More recently, there have been efforts to hold pharmacies, pharmaceutical distributors and manufacturers accountable for their part in the crisis. After years of profiting from rabid opioid consumption, these parties have been forced to settle various lawsuits for tens of billions of dollars. While this might provide an element of justice, there has been no apparent interest in examining how the FDA was duped (or allowed itself to be duped) into approving OxyContin at all. Macy provides plenty of evidence that, even though Purdue was far from transparent in their filings and applications, the Food and Drug Administration proved shockingly lax in their reviews and seemed perfectly content with keeping the drug on the market even after its safety claims began to be seriously questioned. Sadly, fumbles like this do not help reinforce the idea of the medical regulatory bodies as upright and dutiful defenders of American health and safety. This is particularly true in a time such as now where faith and trust if the FDA and CDC are, whether rightly or wrongly, sorely lacking. We expect Big Pharma to be sneaky, but we also expect our regulatory bodies to see through the ruses and at least force manufacturers to address questions and not just turn a blind eye.
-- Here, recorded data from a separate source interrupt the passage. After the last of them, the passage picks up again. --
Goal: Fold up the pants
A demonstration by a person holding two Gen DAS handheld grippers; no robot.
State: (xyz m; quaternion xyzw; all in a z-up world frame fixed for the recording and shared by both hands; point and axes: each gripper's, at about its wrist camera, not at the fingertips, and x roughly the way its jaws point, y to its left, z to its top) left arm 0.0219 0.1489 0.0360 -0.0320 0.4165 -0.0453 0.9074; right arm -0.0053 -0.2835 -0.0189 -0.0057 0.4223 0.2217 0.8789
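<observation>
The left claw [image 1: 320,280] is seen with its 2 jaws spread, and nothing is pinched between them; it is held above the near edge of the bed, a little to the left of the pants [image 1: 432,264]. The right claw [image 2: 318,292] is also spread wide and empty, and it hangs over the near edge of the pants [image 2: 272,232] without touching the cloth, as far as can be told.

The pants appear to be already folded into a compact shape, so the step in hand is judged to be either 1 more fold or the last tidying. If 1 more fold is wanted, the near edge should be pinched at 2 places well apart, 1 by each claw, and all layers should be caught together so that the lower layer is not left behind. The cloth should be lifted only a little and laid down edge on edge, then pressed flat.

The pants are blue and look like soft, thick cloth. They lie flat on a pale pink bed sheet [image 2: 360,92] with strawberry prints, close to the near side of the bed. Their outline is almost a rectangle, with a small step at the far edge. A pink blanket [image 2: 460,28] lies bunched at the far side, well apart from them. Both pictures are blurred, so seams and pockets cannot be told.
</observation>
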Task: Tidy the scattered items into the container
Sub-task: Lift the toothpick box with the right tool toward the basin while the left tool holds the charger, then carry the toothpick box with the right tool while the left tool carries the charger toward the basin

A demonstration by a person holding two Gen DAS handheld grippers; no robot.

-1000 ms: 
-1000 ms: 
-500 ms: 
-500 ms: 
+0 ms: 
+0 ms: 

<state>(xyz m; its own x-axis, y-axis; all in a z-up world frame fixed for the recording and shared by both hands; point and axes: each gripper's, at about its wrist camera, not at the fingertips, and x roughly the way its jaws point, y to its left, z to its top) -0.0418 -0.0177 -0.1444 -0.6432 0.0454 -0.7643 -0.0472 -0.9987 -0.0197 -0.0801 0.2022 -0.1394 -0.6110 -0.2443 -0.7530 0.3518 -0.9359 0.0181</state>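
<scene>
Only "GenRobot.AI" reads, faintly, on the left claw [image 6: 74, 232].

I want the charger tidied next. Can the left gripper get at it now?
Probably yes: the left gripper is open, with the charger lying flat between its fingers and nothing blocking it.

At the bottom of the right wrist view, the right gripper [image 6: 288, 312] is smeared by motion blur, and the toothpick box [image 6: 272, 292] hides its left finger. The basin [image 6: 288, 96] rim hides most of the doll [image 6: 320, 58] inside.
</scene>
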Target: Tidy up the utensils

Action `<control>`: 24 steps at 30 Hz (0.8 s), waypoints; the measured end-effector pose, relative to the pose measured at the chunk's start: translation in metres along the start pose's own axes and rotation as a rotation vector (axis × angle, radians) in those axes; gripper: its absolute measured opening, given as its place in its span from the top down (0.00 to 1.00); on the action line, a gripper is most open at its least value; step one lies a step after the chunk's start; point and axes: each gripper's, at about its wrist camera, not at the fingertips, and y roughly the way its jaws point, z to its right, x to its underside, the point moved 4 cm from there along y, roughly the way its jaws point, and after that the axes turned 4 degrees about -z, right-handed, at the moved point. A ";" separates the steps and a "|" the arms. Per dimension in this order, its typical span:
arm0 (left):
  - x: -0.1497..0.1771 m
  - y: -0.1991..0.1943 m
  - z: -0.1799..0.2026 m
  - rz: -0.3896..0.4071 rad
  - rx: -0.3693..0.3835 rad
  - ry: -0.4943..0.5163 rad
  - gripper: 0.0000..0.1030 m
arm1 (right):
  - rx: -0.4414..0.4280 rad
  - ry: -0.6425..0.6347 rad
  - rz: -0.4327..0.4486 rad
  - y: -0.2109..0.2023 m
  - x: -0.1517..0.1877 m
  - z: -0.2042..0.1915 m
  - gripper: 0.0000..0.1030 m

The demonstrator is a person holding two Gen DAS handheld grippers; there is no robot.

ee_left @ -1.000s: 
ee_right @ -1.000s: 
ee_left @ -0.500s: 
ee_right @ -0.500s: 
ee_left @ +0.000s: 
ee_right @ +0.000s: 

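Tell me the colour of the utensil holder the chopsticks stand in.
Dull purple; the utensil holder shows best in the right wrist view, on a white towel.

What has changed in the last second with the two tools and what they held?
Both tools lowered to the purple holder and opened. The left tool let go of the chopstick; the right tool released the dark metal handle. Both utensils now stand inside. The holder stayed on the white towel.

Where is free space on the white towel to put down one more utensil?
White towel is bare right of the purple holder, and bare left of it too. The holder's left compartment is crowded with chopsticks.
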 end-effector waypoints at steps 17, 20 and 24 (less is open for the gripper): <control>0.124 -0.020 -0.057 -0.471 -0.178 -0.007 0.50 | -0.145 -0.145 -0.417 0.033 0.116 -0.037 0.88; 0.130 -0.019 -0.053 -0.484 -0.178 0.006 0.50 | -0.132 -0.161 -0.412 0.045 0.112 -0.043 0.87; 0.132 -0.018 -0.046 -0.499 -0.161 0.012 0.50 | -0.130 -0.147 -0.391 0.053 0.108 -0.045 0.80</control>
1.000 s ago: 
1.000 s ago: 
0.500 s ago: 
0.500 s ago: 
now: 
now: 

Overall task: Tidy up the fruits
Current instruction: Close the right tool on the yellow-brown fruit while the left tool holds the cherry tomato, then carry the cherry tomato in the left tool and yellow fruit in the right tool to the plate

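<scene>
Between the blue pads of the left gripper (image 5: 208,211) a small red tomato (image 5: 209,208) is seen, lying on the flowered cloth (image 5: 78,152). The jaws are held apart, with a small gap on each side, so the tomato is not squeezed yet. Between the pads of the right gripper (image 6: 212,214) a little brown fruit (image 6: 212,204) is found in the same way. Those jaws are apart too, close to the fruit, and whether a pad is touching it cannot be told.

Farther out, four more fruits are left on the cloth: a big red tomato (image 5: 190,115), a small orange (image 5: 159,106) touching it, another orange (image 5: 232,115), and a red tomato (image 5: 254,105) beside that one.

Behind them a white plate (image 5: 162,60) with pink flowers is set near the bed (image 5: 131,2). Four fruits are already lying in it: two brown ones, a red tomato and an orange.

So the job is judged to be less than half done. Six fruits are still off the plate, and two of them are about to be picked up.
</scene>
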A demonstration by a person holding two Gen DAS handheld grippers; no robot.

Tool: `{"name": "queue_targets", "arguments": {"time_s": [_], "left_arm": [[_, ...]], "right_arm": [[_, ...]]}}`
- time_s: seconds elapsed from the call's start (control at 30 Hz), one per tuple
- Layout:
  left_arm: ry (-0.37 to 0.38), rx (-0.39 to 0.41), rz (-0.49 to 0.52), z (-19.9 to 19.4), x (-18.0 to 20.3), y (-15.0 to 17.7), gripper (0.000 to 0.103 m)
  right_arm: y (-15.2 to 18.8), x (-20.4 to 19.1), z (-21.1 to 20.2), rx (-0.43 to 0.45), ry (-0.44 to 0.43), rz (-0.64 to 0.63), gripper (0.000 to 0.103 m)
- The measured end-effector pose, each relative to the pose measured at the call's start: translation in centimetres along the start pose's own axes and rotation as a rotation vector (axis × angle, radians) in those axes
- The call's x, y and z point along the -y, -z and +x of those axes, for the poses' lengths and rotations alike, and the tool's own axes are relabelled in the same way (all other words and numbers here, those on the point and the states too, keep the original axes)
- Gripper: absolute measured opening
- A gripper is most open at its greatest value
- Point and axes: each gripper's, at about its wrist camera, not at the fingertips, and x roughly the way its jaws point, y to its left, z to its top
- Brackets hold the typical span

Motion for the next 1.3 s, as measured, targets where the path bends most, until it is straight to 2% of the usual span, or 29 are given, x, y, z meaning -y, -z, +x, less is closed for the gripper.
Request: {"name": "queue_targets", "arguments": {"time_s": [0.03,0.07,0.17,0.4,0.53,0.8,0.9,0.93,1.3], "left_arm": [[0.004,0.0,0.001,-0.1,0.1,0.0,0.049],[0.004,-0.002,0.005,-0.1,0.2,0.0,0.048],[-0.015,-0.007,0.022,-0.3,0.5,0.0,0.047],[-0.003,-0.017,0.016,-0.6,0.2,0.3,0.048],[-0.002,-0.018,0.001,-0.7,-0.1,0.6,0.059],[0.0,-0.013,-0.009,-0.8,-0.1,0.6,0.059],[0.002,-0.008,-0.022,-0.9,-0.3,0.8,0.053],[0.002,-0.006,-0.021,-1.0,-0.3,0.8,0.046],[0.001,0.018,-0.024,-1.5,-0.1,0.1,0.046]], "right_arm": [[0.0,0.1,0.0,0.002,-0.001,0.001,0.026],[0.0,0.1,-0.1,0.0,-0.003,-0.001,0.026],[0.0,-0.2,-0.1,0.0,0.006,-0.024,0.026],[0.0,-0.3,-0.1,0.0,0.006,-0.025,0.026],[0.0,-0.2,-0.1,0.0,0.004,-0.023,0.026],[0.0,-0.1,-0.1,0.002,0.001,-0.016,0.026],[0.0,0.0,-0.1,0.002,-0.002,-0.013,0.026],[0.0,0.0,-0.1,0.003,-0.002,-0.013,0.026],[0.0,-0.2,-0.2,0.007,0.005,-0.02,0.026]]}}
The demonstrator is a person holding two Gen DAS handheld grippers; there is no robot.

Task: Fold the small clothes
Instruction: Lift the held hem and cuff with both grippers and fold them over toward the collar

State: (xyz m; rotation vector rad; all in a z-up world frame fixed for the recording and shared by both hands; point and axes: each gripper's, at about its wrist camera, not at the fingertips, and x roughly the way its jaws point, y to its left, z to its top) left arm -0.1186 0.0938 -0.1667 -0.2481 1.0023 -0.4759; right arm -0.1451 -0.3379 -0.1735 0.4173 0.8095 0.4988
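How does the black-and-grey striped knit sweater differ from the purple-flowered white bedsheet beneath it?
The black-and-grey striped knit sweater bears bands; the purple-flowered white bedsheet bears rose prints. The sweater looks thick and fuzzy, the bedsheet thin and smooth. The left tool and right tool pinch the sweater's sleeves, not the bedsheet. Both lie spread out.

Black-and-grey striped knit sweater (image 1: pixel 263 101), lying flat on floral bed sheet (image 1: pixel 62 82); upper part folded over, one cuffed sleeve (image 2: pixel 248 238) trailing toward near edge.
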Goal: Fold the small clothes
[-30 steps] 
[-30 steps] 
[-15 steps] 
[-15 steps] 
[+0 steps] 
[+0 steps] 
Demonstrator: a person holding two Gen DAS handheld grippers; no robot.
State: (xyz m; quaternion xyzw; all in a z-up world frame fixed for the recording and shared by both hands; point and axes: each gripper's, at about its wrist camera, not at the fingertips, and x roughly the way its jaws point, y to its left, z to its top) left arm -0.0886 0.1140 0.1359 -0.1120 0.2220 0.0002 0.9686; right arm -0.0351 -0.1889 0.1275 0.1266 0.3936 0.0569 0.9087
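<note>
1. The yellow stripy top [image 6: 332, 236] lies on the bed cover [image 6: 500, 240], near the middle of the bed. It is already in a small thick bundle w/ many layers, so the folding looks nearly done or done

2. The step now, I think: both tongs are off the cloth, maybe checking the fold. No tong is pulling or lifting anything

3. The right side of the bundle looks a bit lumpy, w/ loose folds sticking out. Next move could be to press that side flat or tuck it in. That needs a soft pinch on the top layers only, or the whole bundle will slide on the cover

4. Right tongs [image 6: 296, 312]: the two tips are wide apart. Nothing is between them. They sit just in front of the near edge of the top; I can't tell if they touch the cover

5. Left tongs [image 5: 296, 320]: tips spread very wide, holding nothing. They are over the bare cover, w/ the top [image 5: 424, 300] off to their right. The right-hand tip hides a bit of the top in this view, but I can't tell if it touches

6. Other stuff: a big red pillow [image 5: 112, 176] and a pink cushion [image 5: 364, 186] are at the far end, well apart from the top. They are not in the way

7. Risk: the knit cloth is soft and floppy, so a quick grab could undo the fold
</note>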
In short, Dopesick is an excellent study in both the nature and cause of the opioid epidemic. It expertly, but efficiently, traces the crisis from the advent of the “Pain: the 5th Vital Sign” campaign to its morphing into a heroin crisis and, finally, it metastasizing into highly dangerous imported fentanyl. Through the statistics and the figures, however, Macy never loses sight of the people, those who fought, those who died, those who overcame. Dopesick is not a joyous work, but it is a celebration of hope even in the face of a horrific addiction and an inept government response. There are answers, Macy is constantly reminding her readers, but we have to be willing to accept some unpleasant realities in order to hear them.
Macy, Beth. Dopesick: Dealers, Doctors, and the Drug Company that Addicted America. Little, Brown and Company: New York, NY, 2018.